WHAT IS REQUIRED: From the material below, copy every line in which the word "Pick" occurs.

TASK INPUTS:

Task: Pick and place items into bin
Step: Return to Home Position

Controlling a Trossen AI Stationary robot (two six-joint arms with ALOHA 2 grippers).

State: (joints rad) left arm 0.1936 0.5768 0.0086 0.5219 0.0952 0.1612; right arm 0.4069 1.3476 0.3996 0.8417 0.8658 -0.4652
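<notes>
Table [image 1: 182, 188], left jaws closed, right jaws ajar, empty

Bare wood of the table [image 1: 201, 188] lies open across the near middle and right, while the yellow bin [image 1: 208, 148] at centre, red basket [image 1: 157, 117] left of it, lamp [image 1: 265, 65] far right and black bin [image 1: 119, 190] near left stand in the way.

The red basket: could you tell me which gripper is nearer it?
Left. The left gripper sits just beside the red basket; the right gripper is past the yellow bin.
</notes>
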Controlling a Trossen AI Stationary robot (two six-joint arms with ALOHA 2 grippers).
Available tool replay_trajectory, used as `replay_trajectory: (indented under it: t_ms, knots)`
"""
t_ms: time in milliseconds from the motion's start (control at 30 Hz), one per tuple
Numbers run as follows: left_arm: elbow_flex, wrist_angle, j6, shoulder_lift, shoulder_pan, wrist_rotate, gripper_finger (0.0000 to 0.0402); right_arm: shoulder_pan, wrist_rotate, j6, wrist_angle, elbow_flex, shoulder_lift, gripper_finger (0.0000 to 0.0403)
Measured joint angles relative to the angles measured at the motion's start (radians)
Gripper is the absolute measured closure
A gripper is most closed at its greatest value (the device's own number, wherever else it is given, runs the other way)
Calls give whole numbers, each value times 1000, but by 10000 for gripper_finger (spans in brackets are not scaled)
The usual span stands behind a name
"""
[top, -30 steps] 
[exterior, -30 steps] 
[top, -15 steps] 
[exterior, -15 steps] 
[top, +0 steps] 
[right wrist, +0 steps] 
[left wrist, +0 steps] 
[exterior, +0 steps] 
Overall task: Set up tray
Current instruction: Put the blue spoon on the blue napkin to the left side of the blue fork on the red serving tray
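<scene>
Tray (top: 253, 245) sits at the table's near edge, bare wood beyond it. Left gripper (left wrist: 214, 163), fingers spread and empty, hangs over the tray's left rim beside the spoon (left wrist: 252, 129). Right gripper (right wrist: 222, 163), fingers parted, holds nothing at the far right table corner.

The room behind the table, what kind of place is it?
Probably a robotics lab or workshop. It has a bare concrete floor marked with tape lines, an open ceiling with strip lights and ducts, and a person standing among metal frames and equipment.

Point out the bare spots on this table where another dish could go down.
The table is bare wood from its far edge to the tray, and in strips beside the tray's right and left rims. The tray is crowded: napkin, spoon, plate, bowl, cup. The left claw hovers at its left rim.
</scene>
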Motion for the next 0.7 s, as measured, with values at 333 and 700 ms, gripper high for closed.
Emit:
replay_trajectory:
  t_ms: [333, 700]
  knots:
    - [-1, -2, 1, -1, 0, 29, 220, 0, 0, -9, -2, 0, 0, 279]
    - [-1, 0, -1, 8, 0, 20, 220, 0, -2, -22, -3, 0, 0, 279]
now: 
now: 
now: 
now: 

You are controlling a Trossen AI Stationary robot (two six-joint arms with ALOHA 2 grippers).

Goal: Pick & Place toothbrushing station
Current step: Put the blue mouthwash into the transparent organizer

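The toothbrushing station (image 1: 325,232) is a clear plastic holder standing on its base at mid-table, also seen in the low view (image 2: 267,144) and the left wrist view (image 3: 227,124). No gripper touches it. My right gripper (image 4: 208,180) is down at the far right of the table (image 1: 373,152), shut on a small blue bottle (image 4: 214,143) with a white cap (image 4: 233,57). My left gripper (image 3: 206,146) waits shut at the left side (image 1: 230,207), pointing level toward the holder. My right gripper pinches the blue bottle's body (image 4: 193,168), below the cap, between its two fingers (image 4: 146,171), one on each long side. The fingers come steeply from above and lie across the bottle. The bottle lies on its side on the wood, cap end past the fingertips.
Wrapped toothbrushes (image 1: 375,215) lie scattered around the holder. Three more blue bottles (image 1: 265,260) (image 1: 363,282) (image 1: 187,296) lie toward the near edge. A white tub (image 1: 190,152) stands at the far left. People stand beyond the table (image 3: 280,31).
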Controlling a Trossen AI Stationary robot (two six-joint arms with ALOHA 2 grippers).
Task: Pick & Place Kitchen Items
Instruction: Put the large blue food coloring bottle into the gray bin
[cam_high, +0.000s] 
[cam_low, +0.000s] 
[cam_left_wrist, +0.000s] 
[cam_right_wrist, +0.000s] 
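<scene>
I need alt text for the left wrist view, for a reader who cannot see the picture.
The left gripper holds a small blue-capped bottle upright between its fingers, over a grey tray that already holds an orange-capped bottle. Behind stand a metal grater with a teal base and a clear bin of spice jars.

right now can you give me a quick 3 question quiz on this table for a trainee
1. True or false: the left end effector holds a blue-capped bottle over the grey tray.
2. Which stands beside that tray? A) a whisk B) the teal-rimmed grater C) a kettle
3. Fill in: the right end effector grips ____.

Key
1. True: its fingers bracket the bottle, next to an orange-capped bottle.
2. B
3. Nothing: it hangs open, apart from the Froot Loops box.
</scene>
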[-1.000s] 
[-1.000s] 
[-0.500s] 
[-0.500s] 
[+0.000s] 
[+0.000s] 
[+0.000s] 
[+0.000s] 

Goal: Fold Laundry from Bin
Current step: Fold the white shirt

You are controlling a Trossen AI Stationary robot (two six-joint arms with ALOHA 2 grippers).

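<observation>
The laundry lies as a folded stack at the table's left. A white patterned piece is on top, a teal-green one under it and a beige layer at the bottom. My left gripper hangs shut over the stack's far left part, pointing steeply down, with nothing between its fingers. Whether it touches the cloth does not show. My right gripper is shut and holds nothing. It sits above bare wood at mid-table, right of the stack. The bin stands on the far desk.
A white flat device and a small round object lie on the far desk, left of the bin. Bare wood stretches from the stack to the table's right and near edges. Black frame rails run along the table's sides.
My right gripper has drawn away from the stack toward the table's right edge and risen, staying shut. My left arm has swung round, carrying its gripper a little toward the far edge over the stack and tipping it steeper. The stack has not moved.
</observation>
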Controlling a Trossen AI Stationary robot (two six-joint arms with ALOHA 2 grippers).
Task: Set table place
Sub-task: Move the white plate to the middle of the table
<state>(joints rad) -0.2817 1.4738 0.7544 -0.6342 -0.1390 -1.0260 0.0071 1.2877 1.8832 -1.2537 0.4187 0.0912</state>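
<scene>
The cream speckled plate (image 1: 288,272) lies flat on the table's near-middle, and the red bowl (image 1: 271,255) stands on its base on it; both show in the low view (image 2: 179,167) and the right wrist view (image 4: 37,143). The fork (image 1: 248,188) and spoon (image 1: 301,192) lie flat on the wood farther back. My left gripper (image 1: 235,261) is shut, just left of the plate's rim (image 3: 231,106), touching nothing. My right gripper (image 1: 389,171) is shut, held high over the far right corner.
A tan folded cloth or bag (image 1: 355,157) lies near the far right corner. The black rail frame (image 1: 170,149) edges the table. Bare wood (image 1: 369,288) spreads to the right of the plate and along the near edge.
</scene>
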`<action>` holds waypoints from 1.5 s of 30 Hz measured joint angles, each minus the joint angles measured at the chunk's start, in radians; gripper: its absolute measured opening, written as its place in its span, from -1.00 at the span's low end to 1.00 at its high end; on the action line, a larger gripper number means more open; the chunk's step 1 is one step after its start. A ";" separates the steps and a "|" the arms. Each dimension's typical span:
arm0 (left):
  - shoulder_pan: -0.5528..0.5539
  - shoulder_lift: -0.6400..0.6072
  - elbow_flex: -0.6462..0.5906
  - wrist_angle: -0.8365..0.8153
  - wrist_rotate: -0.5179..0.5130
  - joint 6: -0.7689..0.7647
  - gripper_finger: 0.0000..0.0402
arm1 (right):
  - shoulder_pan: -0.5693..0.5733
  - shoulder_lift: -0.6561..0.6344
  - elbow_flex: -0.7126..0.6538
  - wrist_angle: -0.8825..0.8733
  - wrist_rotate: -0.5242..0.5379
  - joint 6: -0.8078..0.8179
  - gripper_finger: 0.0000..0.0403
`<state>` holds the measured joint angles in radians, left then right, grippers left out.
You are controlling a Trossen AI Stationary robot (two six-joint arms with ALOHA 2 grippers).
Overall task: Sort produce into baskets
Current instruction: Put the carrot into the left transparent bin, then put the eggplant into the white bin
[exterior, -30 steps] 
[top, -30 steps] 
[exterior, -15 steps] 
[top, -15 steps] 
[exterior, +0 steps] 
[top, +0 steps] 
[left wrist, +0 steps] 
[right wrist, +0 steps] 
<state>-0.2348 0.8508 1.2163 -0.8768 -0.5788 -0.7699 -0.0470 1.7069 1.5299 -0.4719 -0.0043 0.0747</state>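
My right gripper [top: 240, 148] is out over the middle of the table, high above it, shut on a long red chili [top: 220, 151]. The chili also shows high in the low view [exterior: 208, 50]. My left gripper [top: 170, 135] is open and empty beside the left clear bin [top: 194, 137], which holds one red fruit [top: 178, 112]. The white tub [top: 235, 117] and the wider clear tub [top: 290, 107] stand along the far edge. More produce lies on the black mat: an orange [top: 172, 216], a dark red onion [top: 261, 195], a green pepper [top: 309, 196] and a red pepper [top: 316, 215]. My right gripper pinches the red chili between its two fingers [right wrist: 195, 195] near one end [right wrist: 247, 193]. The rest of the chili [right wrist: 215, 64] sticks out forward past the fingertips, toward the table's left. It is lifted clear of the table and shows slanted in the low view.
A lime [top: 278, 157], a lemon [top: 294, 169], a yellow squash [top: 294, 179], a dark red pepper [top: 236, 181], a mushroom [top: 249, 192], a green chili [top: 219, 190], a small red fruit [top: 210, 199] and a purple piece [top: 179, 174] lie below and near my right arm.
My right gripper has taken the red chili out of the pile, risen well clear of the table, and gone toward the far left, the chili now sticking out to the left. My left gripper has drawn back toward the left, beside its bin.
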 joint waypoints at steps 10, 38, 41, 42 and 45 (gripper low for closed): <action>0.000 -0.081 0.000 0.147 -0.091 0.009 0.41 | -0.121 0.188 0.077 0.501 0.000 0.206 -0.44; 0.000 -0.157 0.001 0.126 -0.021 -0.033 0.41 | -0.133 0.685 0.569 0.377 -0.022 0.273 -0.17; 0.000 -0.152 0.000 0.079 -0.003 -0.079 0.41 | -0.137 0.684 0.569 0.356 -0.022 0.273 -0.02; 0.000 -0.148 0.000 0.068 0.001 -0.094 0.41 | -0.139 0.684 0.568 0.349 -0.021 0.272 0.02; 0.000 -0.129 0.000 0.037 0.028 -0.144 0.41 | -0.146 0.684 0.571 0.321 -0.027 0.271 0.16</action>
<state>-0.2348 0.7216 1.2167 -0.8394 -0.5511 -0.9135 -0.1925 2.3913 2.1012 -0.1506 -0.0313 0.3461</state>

EXERCISE OUTPUT:
Task: Pick and place items into bin
Goal: Pick & Place toothbrushing station
Task: Pick & Place Kitchen Items

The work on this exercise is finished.